• **Try it**
With pictures left out, write out exactly every line from the start of the data through the one that contains "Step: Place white".

[Dataset excerpts]
════════════════

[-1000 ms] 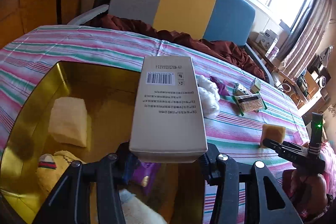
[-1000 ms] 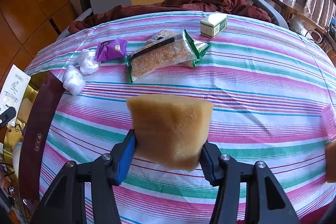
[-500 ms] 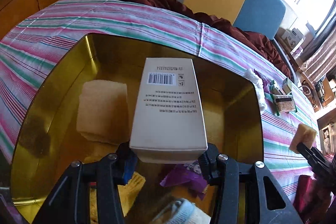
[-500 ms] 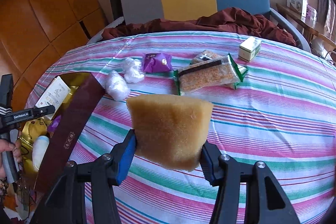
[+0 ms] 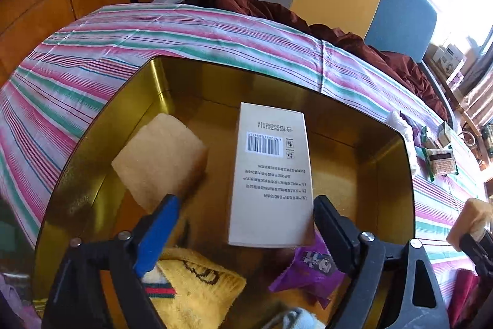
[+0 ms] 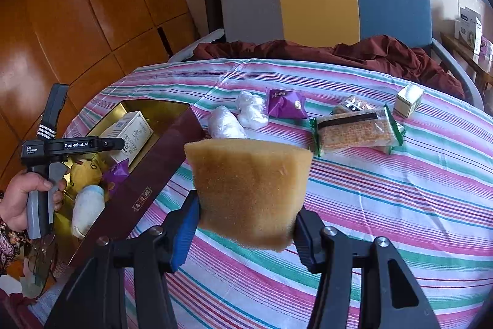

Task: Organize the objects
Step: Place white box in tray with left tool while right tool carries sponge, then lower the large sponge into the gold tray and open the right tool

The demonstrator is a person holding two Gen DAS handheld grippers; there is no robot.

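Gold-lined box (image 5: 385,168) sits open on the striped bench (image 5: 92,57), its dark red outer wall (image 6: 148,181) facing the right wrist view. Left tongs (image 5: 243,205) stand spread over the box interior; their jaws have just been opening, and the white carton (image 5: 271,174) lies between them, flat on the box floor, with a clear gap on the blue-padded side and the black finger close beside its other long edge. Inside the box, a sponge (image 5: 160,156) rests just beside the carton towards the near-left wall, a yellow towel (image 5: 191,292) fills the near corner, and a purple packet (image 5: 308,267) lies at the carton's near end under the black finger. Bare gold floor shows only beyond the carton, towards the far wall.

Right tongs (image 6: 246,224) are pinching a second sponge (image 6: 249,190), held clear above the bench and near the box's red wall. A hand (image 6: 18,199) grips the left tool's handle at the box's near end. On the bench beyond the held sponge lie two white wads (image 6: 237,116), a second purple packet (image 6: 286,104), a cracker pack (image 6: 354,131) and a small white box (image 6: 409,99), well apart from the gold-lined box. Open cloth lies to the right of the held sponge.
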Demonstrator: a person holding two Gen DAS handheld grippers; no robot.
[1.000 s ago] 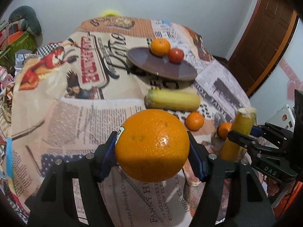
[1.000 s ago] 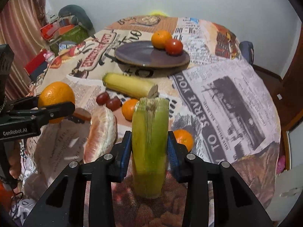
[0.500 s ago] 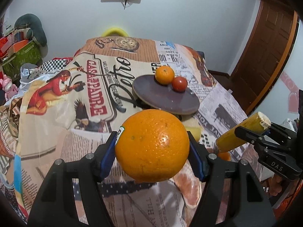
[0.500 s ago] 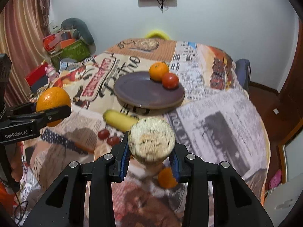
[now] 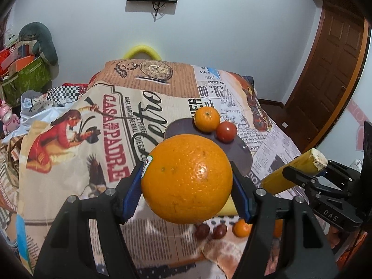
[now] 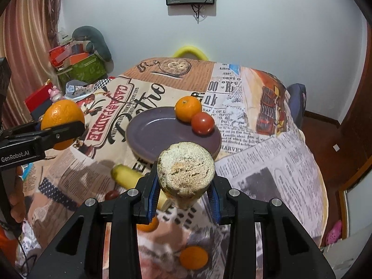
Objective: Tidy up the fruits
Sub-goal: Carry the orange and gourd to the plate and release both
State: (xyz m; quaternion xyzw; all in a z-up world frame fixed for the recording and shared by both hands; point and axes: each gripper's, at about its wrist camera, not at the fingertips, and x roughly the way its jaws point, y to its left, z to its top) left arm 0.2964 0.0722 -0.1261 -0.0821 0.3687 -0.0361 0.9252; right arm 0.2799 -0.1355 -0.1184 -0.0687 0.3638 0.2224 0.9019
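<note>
Bench point(image 6: 267, 176) under a newspaper-print cloth carries a round purple plate point(image 6: 153, 132), with a small orange mandarin point(image 6: 187, 108) and a red tomato point(image 6: 202, 123) touching at its far rim. The left gripper point(image 5: 187, 181) is clamped on a large round orange point(image 5: 186, 179), held above the cloth. The right gripper point(image 6: 184, 186) is clamped on a yellow-green corn cob point(image 6: 186, 169), cut end toward the camera. Below lie another yellow cob point(image 6: 125, 175), two loose mandarins point(image 6: 193, 257) and dark red fruits point(image 5: 210, 231).
</note>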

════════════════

• **Exercise answer**
[-1000 ms] 
[-1000 ms] 
[-500 ms] 
[-500 ms] 
[+0 ms] 
[+0 ms] 

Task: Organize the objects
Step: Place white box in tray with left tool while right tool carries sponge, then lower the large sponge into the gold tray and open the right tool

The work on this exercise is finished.